I went down there with the plan to do an inspection, swap out some ratty old equipment for new stuff, place a grease patty and hopefully add a honey super.

They'd been a little quiet lately, not much activity visible from outside the hive.  A couple thumps on the side would produce a reassuring hum, so I tried not to worry about it too much.  On days that I can't get anyone to watch Ava, all I can do is thump 'em! 

We've had so much rain this spring.  Maybe 10 decent days out of the past 2 months or so.  They say not to work your bees after a thunderstorm because they'll be mean, but reflecting on that now, I wish I'd taken my chances.  The last inspection I got to do was 6 weeks ago.  Far too long to leave them alone.

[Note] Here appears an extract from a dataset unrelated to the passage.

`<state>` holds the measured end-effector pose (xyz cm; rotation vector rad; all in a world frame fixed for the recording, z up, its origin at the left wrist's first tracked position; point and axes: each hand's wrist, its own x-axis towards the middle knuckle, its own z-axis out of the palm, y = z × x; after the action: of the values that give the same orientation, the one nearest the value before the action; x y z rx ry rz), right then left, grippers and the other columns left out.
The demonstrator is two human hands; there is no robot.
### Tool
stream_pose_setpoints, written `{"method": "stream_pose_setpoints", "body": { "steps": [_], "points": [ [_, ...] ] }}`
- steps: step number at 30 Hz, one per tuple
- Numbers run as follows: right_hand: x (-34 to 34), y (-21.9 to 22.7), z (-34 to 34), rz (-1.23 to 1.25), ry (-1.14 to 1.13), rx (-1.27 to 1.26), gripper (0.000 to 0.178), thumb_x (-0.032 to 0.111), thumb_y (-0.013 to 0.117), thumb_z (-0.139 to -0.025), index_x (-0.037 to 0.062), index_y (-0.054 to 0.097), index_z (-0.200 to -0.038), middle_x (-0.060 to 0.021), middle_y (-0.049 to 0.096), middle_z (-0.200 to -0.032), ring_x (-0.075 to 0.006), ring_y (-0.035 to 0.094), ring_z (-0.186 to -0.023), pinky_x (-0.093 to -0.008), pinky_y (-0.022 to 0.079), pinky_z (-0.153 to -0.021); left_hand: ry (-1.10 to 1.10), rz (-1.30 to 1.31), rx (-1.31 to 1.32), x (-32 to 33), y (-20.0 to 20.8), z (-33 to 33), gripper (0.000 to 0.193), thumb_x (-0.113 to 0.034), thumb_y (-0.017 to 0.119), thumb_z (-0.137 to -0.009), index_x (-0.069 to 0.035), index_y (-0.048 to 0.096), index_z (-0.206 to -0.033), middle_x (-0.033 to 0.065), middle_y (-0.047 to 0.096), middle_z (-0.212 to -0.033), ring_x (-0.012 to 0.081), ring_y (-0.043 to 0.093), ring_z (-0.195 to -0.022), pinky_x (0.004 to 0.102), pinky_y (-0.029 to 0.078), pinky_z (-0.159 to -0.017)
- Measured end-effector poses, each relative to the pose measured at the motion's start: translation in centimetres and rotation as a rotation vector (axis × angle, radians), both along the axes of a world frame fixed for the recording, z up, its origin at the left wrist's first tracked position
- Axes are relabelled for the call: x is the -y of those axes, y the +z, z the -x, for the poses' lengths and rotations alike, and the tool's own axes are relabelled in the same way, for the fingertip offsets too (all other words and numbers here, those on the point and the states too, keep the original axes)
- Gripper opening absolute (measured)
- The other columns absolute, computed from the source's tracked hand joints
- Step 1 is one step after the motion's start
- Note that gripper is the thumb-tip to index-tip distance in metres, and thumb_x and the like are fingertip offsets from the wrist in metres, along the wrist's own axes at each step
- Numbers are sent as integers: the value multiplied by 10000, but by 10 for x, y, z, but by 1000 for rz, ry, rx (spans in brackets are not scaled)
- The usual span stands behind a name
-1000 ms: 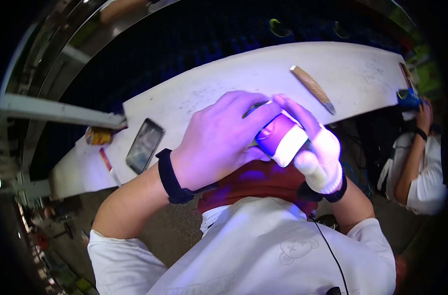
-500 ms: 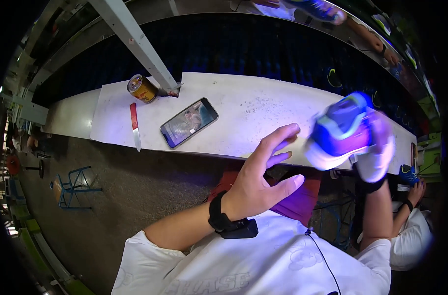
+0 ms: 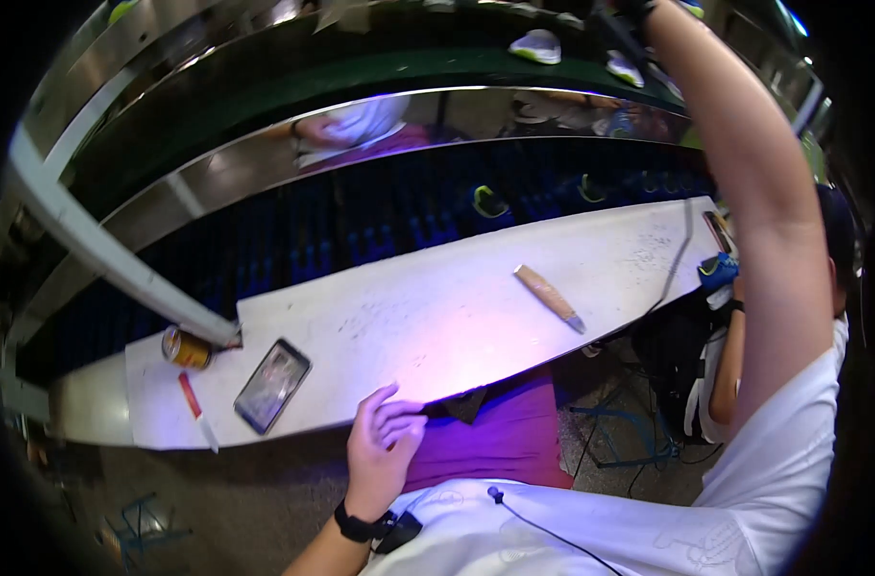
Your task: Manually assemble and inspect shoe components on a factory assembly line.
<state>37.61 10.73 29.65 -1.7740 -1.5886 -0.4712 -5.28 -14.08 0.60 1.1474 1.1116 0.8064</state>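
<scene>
My left hand (image 3: 385, 446) is just off the table's near edge, its fingers loosely bent and apart with nothing in them. Raised toward the upper right, my right arm (image 3: 759, 163) passes over the table's far side; its hand lies beyond the top edge, so what it holds is hidden. On the white table (image 3: 380, 336) lies a tan-handled knife (image 3: 549, 298). Farther left are a phone (image 3: 272, 386) with its screen lit, a red-handled knife (image 3: 195, 408) and a yellow-gold can (image 3: 186, 348).
A raised green shelf (image 3: 361, 72) carries several shoes, one a pale shoe (image 3: 536, 46). Below it run a reflective metal strip (image 3: 226, 163) and a dark recess with shoes. A grey post (image 3: 101, 240) stands left. At right, a co-worker's hand is beside a blue shoe (image 3: 716, 272).
My right arm has swung up and away with the shoe, which is no longer seen. My left hand has drawn back from it. The view has shifted, revealing the shelf and tan-handled knife.
</scene>
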Motion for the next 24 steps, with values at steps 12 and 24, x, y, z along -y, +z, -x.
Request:
{"method": "stream_pose_setpoints", "body": {
  "steps": [12, 24],
  "points": [
    [26, -89, -28, 249, -80, 17, 283, 424, 733, -939, 197, 847, -1065, -110, 801, -1041, -288, 761, -1014, -402, 568, -940, -204, -373, 14, -181, -62, -149, 596, -32, 736, -926, 18, 442, -1441, 182, 579, -1406, 229, 635, -1174, 338, 515, -1027],
    [1, -102, -29, 119, -202, -42, 277, 332, 765, -820, 99, 837, -952, -155, 792, -980, -343, 762, -972, -444, 599, -820, -407, -64, -370, -380, -211, -339, 653, -622, 646, -978, -22, 749, -1214, 185, 734, -1248, 326, 693, -1155, 452, 551, -1011]
  ]
}}
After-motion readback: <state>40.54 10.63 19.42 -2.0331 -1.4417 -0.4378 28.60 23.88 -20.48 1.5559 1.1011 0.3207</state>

I knew that they had tons of honey left over from winter, so I didn't worry about feeding them through those long weeks when they weren't able to fly.  They missed the dandelions, the apple and peach blossoms, half of the blackberry blossoms and sadly all of the black locust and most other tree flowerings.  It finally quit raining long enough for them to hit the nearby tulip poplars.  Most of the pollen I found inside looked to be tulip poplar.

Lots of yellow pollen, lots of stored nectar.  Old supercedure cell on the left center.

I expected there to be a very poor brood build up.

However, I did not expect there to be NO QUEEN.  No sign of her anywhere!  No tiny eggs, no capped or open larvae.  Nothing!  No evidence of laying workers either though...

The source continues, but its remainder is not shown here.